El 68º Rally Internacional de Coches de Época Barcelona-Sitges recupera la esencia del siglo XX con más de setenta vehículos antiguos

Con indumentaria de época y motores rugiendo, el Rally Barcelona-Sitges ha sido un espectáculo visual y sonoro que ha transportado a los espectadores a otra época

01 de marzo de 2026 a las 12:35h
Actualizado: 01 de marzo de 2026 a las 12:38h

La plaza Sant Jaume de Barcelona ha acogido este domingo la salida del 68º Rally Internacional de Coches de Época Barcelona-Sitges, que ha reunido un total de aproximadamente 70 vehículos, entre coches y motocicletas, todos fabricados antes del año 1928. Esta cita anual, que transforma el centro barcelonés en una auténtica exposición rodante del pasado, ha contado con participantes que mantienen la tradición de utilizar indumentaria de época para recrear fielmente el ambiente social y estético de los primeros años del siglo XX.

Los característicos sonidos metálicos de los motores centenarios y el humo blanco generado por los vehículos han captado la atención tanto de los residentes como de los visitantes, muchos de los cuales se han detenido para inmortalizar con fotografías unas piezas automovilísticas que habitualmente no pueden circular por las calles urbanas.

Recorrido y llegada a Sitges

El inicio oficial del rally se ha producido puntualmente a las 10:30 horas, cuando la comitiva ha abandonado la plaza Sant Jaume para emprender un trayecto de unos 46 kilómetros, siguiendo las calles Via Laietana y Paral·lel hasta el municipio costero de Sitges. La llegada está prevista hacia el mediodía, momento en que los vehículos quedarán expuestos en el exterior para que tanto vecinos como turistas puedan contemplarlos detalladamente.

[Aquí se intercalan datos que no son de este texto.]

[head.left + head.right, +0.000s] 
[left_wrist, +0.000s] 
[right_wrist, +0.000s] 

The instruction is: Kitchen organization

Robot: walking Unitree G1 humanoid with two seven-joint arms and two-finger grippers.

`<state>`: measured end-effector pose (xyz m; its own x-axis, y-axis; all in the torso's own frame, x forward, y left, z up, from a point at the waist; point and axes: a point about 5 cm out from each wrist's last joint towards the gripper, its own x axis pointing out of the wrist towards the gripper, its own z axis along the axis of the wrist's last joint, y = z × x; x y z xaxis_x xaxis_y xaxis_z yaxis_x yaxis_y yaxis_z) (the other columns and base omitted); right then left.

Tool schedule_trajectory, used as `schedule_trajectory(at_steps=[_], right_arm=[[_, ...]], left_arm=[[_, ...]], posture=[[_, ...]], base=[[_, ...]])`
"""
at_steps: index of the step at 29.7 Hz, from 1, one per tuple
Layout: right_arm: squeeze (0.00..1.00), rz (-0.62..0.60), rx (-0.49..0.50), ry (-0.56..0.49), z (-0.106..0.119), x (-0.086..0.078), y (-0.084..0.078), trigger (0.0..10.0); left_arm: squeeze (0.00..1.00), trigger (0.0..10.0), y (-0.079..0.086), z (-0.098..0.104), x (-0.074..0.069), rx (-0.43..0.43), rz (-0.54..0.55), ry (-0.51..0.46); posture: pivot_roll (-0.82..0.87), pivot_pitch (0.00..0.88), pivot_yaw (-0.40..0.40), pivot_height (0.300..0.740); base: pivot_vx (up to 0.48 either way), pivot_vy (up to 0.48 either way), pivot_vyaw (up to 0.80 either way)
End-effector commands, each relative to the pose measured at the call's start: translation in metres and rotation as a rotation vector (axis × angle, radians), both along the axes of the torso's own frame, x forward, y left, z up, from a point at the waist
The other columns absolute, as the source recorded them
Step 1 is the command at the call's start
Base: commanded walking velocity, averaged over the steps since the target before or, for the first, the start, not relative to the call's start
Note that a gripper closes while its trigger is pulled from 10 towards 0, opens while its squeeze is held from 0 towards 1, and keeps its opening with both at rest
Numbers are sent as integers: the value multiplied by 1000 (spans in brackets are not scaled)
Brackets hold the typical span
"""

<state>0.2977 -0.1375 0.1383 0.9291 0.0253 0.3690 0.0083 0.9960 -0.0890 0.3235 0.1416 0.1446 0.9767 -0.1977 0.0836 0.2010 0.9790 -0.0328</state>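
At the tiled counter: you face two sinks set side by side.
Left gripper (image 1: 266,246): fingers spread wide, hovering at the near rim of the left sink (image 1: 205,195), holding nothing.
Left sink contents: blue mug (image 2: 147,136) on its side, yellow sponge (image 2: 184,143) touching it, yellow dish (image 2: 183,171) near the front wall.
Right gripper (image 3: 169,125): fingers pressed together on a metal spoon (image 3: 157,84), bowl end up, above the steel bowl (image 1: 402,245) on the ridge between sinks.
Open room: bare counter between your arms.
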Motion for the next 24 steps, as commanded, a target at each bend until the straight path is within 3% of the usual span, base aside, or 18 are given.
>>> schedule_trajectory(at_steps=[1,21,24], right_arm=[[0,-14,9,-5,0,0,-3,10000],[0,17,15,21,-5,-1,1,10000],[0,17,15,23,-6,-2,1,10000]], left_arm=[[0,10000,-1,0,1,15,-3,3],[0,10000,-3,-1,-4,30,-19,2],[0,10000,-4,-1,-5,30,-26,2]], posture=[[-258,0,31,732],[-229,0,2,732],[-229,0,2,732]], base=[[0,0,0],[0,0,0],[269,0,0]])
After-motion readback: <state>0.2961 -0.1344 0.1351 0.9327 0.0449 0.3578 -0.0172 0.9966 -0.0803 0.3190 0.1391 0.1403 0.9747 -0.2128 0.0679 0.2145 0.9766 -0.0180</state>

Dentro del conjunto de participantes sobresale la presencia de Enric Prat, natural de Sant Fruitós de Bages, quien conduce un Renault fabricado el año 1918, heredado de su abuelo. En declaraciones a la agencia ACN, Prat explicó que ya durante la infancia él y su hermano acompañaban al abuelo a los rallies; ahora son ellos quienes asumen el volante. Según manifestó: "Nos ha cedido el volante". También destacó que participar en esta actividad representa mucho más que una simple experiencia: "Es un momento compartido con el abuelo, es su pasión y nos la ha transmitido".

Además, Prat subrayó la complejidad técnica inherente a conducir estos vehículos antiguos: "Requiere una atención constante; tienes la sensación de que controlas completamente el coche. Tienes que estar pendiente en todo momento; comparado con los automóviles actuales es una experiencia radicalmente diferente".

Por otro lado, Josep Montaner, procedente de Sant Vicenç de Castellet y participante por sexta vez consecutiva con un vehículo fabricado el año 1929, equipado con un motor de seis cilindros en línea y capacidad para siete ocupantes, también ha estado presente. Este año completa el recorrido acompañado por dos hijas suyas, así como por su hermana y dos amigas. Sobre esta participación reiterada afirmó: "Es una afición donde disfrutamos mucho".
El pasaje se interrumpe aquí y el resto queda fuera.